Please return the data that follows precisely as written, but without the images.

| DATA EXTRACT |

_ _ _ _ _

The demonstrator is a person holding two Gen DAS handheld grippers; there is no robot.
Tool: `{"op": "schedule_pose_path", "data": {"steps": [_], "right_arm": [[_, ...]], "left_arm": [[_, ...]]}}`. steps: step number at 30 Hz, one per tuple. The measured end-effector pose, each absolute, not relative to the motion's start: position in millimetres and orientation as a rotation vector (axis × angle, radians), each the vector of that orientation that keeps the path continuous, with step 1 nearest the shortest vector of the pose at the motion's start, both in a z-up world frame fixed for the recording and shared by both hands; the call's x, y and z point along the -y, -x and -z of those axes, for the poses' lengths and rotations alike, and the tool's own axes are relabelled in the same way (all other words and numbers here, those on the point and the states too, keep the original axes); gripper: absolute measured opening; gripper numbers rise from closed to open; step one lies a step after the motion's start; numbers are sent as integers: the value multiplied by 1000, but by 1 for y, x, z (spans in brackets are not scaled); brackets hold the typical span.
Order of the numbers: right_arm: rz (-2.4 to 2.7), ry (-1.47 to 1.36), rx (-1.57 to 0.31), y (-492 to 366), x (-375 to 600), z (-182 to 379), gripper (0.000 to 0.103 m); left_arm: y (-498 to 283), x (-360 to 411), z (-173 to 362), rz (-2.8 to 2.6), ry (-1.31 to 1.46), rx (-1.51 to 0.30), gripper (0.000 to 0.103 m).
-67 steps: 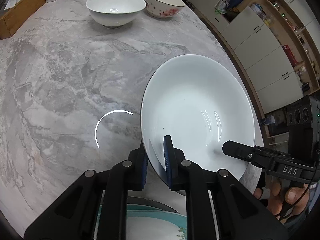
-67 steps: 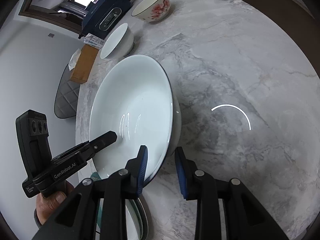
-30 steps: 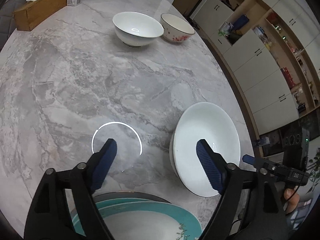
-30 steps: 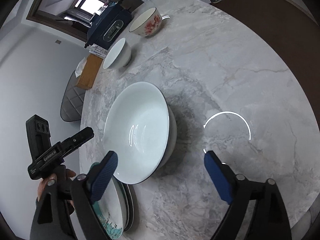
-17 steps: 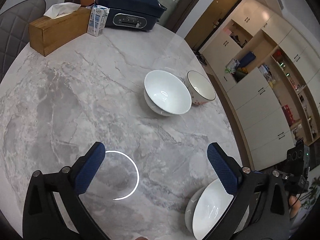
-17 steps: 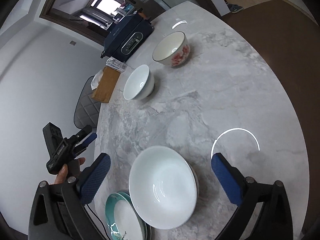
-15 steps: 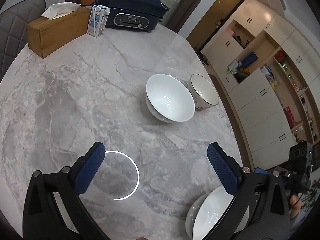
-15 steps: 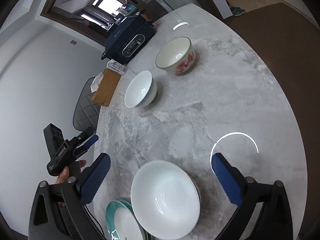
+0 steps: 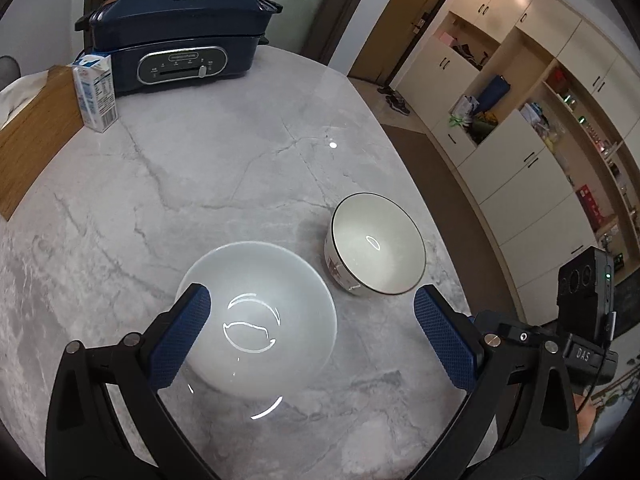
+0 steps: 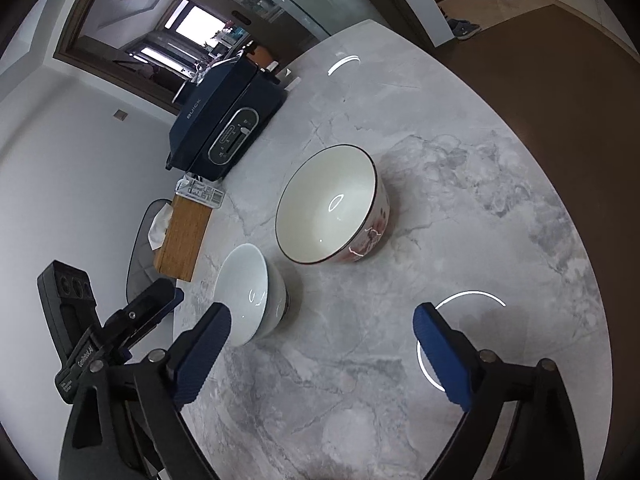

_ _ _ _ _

| ANSWER SPACE |
The demonstrator is a person holding two Gen DAS handheld grippers; there is no robot.
Tool: `{"op": "schedule_pose_path", "data": {"steps": [_], "right_arm": [[_, ...]], "left_arm": [[_, ...]]}}`. steps: step number at 30 Hz, one per tuple. The measured end-effector pose, each absolute, not relative to the motion's start: position in millimetres and orientation as a rotation vector (axis × angle, radians), each the vector of that orientation that keeps the path continuous, with step 1 nearest the shortest vector of the pose at the motion's start, both in a z-up world frame fixed for the recording and shared by both hands; the call's x, y and z point along the -y, -x and -z of those axes, for the poses' lengths and rotations alike, and the tool's own axes are relabelled in the same way (all other words and numbers here, those on the point and the states too, keep the original axes); gripper: absolute measured opening; gripper numbers rise from closed to open; step one lies a step after the motion's start; numbers are sent as integers: the value multiplied by 1000, but by 1 for y, x, z (spans in brackets are not scaled); brackets hold the typical span.
Order of the numbers: right_arm: rz (-2.4 to 2.7), ry (-1.47 to 1.36), rx (-1.57 to 0.31), y (-492 to 366), x (-375 to 600), z (-182 to 379), gripper (0.000 to 0.103 m); left_arm: y (-498 to 283), x (-360 to 411), z (-173 to 362), rz (-2.8 to 2.6), ry (-1.31 to 1.46), rx (-1.51 to 0.30), gripper (0.000 to 0.103 m).
-67 steps: 
-67 steps: 
-30 steps: 
-30 steps: 
-17 steps: 
-17 steps: 
-15 steps: 
-15 steps: 
+0 steps: 
+0 steps: 

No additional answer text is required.